__WHAT THE TASK ASKS__.
What number of lines in the listing contain "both"? Answer with that number only.

__COLLECTED DATA__.
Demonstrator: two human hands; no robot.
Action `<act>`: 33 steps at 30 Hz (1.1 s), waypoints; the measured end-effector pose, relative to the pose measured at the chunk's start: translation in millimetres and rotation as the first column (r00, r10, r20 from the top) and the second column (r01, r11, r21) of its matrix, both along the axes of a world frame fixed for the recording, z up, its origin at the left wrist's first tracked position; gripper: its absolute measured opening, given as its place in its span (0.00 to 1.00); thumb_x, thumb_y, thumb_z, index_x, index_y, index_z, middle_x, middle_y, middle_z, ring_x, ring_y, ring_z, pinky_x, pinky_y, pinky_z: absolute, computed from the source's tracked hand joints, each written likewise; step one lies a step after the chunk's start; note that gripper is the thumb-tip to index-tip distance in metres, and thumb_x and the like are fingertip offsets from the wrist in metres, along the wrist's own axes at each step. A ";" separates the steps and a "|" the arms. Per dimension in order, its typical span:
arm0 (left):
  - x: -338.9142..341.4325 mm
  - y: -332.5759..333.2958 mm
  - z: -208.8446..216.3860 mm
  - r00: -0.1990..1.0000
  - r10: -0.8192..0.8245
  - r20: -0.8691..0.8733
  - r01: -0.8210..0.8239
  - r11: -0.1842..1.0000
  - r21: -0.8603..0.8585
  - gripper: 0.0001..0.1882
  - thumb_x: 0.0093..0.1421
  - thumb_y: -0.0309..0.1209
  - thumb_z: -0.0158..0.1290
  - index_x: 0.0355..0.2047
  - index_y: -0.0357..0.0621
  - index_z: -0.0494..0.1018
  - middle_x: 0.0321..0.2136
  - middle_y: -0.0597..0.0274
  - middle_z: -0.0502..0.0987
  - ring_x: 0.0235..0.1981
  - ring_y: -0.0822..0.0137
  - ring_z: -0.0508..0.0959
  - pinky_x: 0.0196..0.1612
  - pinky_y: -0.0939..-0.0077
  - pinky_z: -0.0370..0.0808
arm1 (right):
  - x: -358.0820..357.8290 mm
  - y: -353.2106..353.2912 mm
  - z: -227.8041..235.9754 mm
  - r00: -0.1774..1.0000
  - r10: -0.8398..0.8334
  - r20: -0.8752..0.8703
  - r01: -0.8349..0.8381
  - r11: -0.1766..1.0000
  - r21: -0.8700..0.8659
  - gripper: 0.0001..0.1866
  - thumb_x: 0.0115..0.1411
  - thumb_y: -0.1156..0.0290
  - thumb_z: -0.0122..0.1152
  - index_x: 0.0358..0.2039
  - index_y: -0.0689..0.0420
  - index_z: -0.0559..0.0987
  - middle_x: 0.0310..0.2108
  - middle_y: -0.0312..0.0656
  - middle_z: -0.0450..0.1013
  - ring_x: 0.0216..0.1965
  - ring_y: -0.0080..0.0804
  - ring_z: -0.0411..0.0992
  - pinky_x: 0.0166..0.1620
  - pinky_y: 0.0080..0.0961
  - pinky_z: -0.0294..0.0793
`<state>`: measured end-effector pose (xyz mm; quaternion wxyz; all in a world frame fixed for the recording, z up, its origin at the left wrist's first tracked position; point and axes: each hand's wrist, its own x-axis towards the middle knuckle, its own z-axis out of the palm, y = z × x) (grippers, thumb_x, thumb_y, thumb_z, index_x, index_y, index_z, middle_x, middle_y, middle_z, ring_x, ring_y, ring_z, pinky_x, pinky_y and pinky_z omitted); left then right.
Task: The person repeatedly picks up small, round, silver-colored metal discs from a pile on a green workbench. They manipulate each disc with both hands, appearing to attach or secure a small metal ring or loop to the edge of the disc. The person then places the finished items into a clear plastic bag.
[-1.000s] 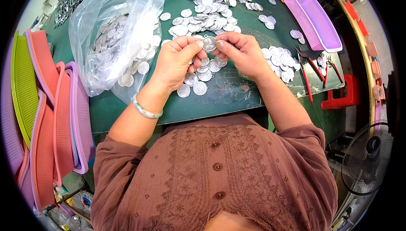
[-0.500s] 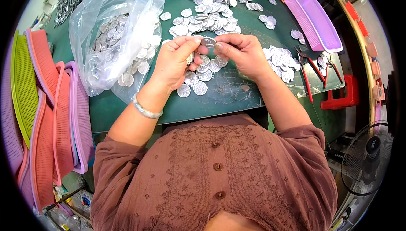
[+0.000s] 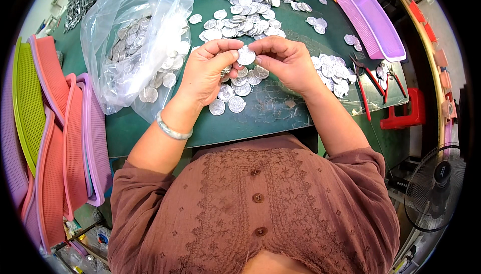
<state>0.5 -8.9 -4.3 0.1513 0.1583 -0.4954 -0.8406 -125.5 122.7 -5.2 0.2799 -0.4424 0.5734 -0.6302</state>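
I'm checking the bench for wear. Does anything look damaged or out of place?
Yes: the green tabletop is scuffed, with pale patches near its front right corner where the colour looks worn away. There, a red plier handle seems to poke past the table edge.

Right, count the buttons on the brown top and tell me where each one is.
3 show, in a column down the front of the brown top: upper button, middle button, lower button. Others may be hidden.

1 black fan point(image 3: 442, 172), right; 1 red stool point(image 3: 415, 109) beyond; coloured baskets point(image 3: 52, 163), left.
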 end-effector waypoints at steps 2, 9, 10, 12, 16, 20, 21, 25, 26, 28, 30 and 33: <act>-0.8 1.3 0.8 1.000 0.019 0.003 -0.019 1.000 0.000 0.10 0.52 0.23 0.49 0.36 0.38 0.71 0.23 0.64 0.73 0.21 0.77 0.72 0.23 0.88 0.69 | 0.9 -0.5 -0.7 0.997 0.003 0.071 -0.002 1.000 -0.007 0.10 0.50 0.82 0.52 0.34 0.62 0.75 0.31 0.35 0.72 0.32 0.17 0.69 0.36 0.13 0.68; 0.8 -1.1 12.2 0.992 0.004 0.127 -0.025 0.985 0.170 0.13 0.53 0.25 0.49 0.40 0.37 0.69 0.26 0.62 0.73 0.24 0.73 0.73 0.27 0.86 0.72 | -19.2 8.9 3.1 0.764 0.093 -0.639 0.037 0.982 0.187 0.15 0.44 0.76 0.59 0.36 0.60 0.74 0.34 0.39 0.68 0.38 0.32 0.65 0.42 0.25 0.64; 0.8 -3.2 10.6 0.994 -0.020 0.111 -0.005 0.975 0.223 0.12 0.53 0.25 0.48 0.39 0.37 0.69 0.27 0.62 0.73 0.24 0.72 0.74 0.27 0.85 0.73 | -20.0 11.4 4.5 0.692 0.136 -0.709 0.032 0.975 0.218 0.16 0.42 0.75 0.61 0.35 0.60 0.74 0.34 0.40 0.67 0.39 0.35 0.64 0.43 0.27 0.63; 0.5 -9.5 3.9 0.995 -0.063 0.077 0.035 0.946 0.324 0.11 0.53 0.25 0.47 0.38 0.36 0.69 0.28 0.61 0.73 0.25 0.71 0.74 0.28 0.84 0.74 | -18.9 13.4 6.2 0.601 0.178 -0.780 0.045 0.966 0.255 0.17 0.40 0.73 0.62 0.34 0.59 0.75 0.36 0.40 0.66 0.41 0.38 0.61 0.45 0.29 0.61; 0.5 -16.0 -7.6 0.997 -0.078 0.024 0.065 0.935 0.348 0.09 0.54 0.25 0.45 0.37 0.36 0.67 0.29 0.58 0.72 0.27 0.70 0.73 0.26 0.86 0.74 | -17.2 14.0 6.6 0.588 0.181 -0.788 0.062 0.962 0.267 0.16 0.39 0.70 0.62 0.31 0.59 0.75 0.36 0.40 0.65 0.43 0.39 0.59 0.47 0.30 0.59; 0.0 -11.3 1.1 0.994 -0.053 0.098 0.026 0.965 0.261 0.11 0.53 0.23 0.43 0.37 0.38 0.66 0.31 0.57 0.72 0.26 0.71 0.73 0.24 0.86 0.72 | -18.3 13.5 6.9 0.589 0.196 -0.784 0.033 0.964 0.266 0.15 0.39 0.71 0.62 0.30 0.58 0.73 0.35 0.40 0.65 0.43 0.39 0.59 0.46 0.30 0.59; -0.1 -10.1 2.4 0.993 -0.049 0.106 0.023 0.971 0.237 0.11 0.52 0.23 0.43 0.38 0.38 0.65 0.32 0.57 0.72 0.26 0.71 0.72 0.23 0.85 0.71 | -18.3 13.1 7.3 0.598 0.201 -0.776 0.026 0.963 0.270 0.15 0.39 0.71 0.61 0.30 0.58 0.72 0.34 0.40 0.65 0.42 0.39 0.60 0.45 0.30 0.59; 0.3 -8.6 3.8 0.992 -0.064 0.108 0.042 0.980 0.194 0.12 0.52 0.23 0.43 0.39 0.40 0.65 0.30 0.59 0.71 0.26 0.71 0.72 0.22 0.86 0.69 | -14.6 10.8 9.8 0.667 0.239 -0.706 -0.004 0.948 0.318 0.15 0.40 0.74 0.60 0.31 0.59 0.70 0.26 0.39 0.67 0.35 0.37 0.63 0.40 0.29 0.62; 0.5 -8.9 2.1 0.993 -0.066 0.097 0.045 0.978 0.204 0.11 0.52 0.24 0.43 0.38 0.40 0.65 0.29 0.60 0.71 0.26 0.71 0.72 0.21 0.86 0.69 | -13.4 10.4 9.9 0.691 0.252 -0.678 -0.013 0.942 0.336 0.14 0.40 0.75 0.59 0.31 0.59 0.69 0.24 0.39 0.67 0.32 0.37 0.64 0.37 0.28 0.63; 0.6 -9.6 -0.2 0.994 -0.065 0.093 0.041 0.970 0.241 0.09 0.54 0.26 0.44 0.36 0.40 0.66 0.27 0.61 0.70 0.25 0.71 0.72 0.21 0.86 0.69 | -12.1 9.7 9.0 0.828 0.235 -0.509 -0.031 0.926 0.377 0.14 0.41 0.78 0.59 0.32 0.59 0.70 0.23 0.36 0.66 0.29 0.29 0.64 0.35 0.22 0.64; -0.2 -10.2 -1.4 0.993 -0.060 0.106 0.026 0.955 0.294 0.07 0.56 0.30 0.45 0.33 0.41 0.67 0.25 0.61 0.69 0.25 0.71 0.72 0.20 0.86 0.68 | -11.8 9.6 8.8 0.915 0.205 -0.347 -0.067 0.927 0.369 0.14 0.43 0.80 0.58 0.33 0.60 0.70 0.23 0.33 0.66 0.27 0.22 0.64 0.34 0.18 0.63; -0.2 -8.6 -2.4 0.992 -0.078 0.097 0.056 0.975 0.216 0.07 0.54 0.33 0.51 0.26 0.44 0.68 0.21 0.66 0.71 0.22 0.75 0.72 0.19 0.86 0.66 | -12.5 8.9 8.2 0.972 0.176 -0.154 -0.125 0.948 0.294 0.17 0.44 0.82 0.58 0.36 0.60 0.68 0.23 0.30 0.65 0.26 0.16 0.62 0.32 0.15 0.62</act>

__RESPONSE TO THIS EXERCISE__.
2